Instructions for the task:
The data below has to be returned exactly, down to the last character.

====================

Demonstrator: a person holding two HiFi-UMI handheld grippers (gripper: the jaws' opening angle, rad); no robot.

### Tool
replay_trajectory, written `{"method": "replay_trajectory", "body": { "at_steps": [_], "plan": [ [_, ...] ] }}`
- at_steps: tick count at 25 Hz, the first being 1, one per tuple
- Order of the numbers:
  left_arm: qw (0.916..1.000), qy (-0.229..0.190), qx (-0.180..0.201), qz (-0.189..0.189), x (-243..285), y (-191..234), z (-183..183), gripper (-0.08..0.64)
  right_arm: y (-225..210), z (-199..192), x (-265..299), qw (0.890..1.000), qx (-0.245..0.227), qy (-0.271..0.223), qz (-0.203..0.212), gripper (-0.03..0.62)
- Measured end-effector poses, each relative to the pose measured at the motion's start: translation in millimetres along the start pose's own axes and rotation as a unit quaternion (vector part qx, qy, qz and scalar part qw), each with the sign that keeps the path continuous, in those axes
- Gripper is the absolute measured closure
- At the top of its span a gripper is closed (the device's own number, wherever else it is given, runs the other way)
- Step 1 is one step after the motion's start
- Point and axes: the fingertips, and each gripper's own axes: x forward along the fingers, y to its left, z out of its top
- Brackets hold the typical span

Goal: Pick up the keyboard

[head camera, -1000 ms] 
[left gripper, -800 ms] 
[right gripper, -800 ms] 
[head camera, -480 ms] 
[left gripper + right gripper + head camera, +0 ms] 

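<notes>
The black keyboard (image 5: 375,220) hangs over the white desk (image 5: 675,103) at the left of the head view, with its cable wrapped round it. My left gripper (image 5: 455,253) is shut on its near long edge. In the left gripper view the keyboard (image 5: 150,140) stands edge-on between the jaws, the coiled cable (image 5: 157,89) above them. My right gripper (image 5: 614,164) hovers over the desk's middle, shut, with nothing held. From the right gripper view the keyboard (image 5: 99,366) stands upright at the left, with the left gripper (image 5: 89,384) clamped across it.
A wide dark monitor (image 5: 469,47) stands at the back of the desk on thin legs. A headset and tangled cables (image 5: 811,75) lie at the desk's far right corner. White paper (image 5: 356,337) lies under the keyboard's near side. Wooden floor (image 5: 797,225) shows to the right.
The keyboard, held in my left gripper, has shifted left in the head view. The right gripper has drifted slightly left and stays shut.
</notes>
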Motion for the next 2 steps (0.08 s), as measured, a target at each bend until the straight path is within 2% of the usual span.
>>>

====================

Expected answer:
Demonstrator: a person holding two HiFi-UMI handheld grippers (gripper: the jaws' opening angle, rad); no robot.

### Tool
replay_trajectory, written `{"method": "replay_trajectory", "body": { "at_steps": [_], "plan": [ [_, ...] ] }}`
- at_steps: tick count at 25 Hz, the first being 1, one per tuple
- Order of the numbers:
  left_arm: qw (0.916..1.000), qy (-0.229..0.190), qx (-0.180..0.201), qz (-0.189..0.189), x (-243..285), y (-191..234), z (-183..183), gripper (-0.08..0.64)
  right_arm: y (-225..210), z (-199..192), x (-265..299), qw (0.890..1.000), qx (-0.245..0.227), qy (-0.271..0.223), qz (-0.203..0.212), gripper (-0.03..0.62)
- Measured end-effector poses, each relative to the pose measured at the motion's start: translation in millimetres along the start pose's own axes and rotation as a unit quaternion (vector part qx, qy, qz and scalar part qw), each with the sign that keeps the path continuous, in those axes
- Gripper is the absolute measured closure
- At the top of its span a gripper is closed (the device's own number, wherever else it is given, runs the other way)
- Step 1 is one step after the motion's start
- Point and axes: the fingertips, and each gripper's own axes: x forward along the fingers, y to its left, z out of its top
- Brackets hold the typical span

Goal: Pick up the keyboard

[head camera, -1000 ms] 
[left gripper, -800 ms] 
[right gripper, -800 ms] 
[head camera, -480 ms] 
[left gripper + right gripper + head camera, +0 ms] 

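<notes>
The black keyboard (image 5: 375,220) hangs over the white desk (image 5: 675,103) at the left of the head view, with its cable wrapped round it. My left gripper (image 5: 455,253) is shut on its near long edge. In the left gripper view the keyboard (image 5: 150,140) stands edge-on between the jaws, the coiled cable (image 5: 157,89) above them. My right gripper (image 5: 614,164) hovers over the desk's middle, shut, with nothing held. From the right gripper view the keyboard (image 5: 99,366) stands upright at the left, with the left gripper (image 5: 89,384) clamped across it.
A wide dark monitor (image 5: 469,47) stands at the back of the desk on thin legs. A headset and tangled cables (image 5: 811,75) lie at the desk's far right corner. White paper (image 5: 356,337) lies under the keyboard's near side. Wooden floor (image 5: 797,225) shows to the right.
The keyboard, held in my left gripper, has shifted left in the head view. The right gripper has drifted slightly left and stays shut.
</notes>
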Motion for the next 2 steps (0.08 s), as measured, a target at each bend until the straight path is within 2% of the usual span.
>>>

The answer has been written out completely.